But this common distinction is too crude for philosophy.

The problem is not simply that fiction is false and nonfiction is true. That framing fails almost immediately. Both fiction and nonfiction depend on reality as background. Both use bodies, places, language, memory, emotion, social roles, cause and effect, and ordinary patterns of human life. The difference is not that fiction has no truth while nonfiction has truth. The difference is that fiction openly invents its narrative layer, while nonfiction claims that its narrative layer is accountable to what happened.

Fiction is not simply false. It is a special kind of human construction. It can depart from factual reality while still revealing something about reality.
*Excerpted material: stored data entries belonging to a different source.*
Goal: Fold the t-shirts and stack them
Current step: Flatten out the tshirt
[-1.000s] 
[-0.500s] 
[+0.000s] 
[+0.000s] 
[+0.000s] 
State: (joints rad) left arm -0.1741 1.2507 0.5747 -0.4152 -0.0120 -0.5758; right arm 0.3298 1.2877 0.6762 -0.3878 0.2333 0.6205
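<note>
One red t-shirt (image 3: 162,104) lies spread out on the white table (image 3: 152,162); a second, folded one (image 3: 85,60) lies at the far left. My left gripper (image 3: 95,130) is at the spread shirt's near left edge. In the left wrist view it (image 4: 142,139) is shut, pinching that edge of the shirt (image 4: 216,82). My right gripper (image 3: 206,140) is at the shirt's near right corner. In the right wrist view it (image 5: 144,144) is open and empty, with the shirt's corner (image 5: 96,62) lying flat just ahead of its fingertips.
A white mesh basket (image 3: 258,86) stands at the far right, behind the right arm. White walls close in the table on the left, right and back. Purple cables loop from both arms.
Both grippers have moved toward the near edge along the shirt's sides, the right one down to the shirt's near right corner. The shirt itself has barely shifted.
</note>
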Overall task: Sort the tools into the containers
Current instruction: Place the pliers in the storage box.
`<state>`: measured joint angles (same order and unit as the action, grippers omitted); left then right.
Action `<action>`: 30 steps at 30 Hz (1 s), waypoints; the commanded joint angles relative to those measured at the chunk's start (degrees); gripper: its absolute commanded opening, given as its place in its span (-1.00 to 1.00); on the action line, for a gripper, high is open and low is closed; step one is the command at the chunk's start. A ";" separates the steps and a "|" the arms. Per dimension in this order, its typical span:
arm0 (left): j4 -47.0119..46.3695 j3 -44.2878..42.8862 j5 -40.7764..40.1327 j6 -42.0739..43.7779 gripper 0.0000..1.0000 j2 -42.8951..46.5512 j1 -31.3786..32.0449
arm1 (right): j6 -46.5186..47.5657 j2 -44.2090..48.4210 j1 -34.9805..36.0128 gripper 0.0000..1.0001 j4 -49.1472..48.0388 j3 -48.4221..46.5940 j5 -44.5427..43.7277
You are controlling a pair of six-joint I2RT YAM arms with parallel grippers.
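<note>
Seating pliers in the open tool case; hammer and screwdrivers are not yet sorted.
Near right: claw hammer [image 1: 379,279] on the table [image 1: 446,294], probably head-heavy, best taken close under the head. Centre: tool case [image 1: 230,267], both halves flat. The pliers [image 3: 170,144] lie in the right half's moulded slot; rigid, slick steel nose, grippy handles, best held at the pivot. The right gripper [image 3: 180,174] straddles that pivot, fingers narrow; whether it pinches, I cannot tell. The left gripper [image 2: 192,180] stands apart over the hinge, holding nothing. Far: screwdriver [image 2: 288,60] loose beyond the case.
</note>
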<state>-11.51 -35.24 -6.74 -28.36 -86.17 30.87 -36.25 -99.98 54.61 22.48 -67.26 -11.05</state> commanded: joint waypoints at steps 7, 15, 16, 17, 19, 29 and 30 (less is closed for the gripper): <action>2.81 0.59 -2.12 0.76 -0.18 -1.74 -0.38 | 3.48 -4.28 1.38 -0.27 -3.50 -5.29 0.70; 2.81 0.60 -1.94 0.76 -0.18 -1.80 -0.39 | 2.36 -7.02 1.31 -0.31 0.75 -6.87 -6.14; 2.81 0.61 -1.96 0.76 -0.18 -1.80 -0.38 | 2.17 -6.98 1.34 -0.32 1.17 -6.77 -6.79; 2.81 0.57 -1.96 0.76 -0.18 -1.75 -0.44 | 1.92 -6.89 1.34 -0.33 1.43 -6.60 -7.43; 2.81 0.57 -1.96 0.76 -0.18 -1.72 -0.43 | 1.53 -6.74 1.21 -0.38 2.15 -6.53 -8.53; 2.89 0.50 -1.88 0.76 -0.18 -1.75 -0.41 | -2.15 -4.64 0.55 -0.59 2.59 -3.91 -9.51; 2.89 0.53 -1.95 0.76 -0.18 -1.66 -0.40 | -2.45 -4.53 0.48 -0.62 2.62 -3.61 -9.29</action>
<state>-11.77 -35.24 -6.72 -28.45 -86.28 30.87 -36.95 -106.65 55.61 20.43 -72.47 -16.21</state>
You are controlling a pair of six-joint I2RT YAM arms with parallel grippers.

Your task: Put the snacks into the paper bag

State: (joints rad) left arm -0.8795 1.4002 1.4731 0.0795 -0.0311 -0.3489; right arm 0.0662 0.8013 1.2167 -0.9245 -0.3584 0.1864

A fictional story can illuminate fear, grief, ambition, love, power, temptation, courage, justice, and moral failure. It can show patterns of human nature that are difficult to isolate in ordinary life. It can arrange experience into a form that allows the mind to examine itself.

This is why fiction needs a philosophy. Without one, we are tempted to place fiction in the category of mere falsehood, as if its only relationship to truth is negation. But fiction does not merely deny reality. It works with reality. It borrows from it, reshapes it, exaggerates it, abstracts it, and recombines it into imagined forms.

The TST Philosophy of Fiction begins from this point: fiction is not created from nothing. It is reality reimagined. The mind can only imagine by using impressions gathered from the real world. Even the strangest fictional creature, world, or event remains partially aligned with reality because its parts must come from experience, perception, memory, emotion, language, and prior symbolic systems.

This paper calls that position Imaginative Realism.

Imaginative Realism holds that fiction may purposely depart from factual reality, but it never fully escapes reality. Fictional stories are not empirically true as events, but they remain reality-bound as constructions of mind. They are made from the materials reality gives us, and through those materials, they can reveal symbolic, psychological, moral, and emotional truths.

The task of this paper is to clarify that relationship. Fiction is not history. It is not journalism. It is not science. It is not public truth. Yet neither is it meaningless fantasy floating free from reality. Fiction belongs to the realm of ideas, but it is rooted in the material world that gives ideas their content.

The Central Dichotomy: Truth in Fiction and Alignment in Nonfiction

Philosophy of Fiction studies how stories relate to reality. In TST, its central dichotomy explores truth in fiction and alignment with reality in nonfiction.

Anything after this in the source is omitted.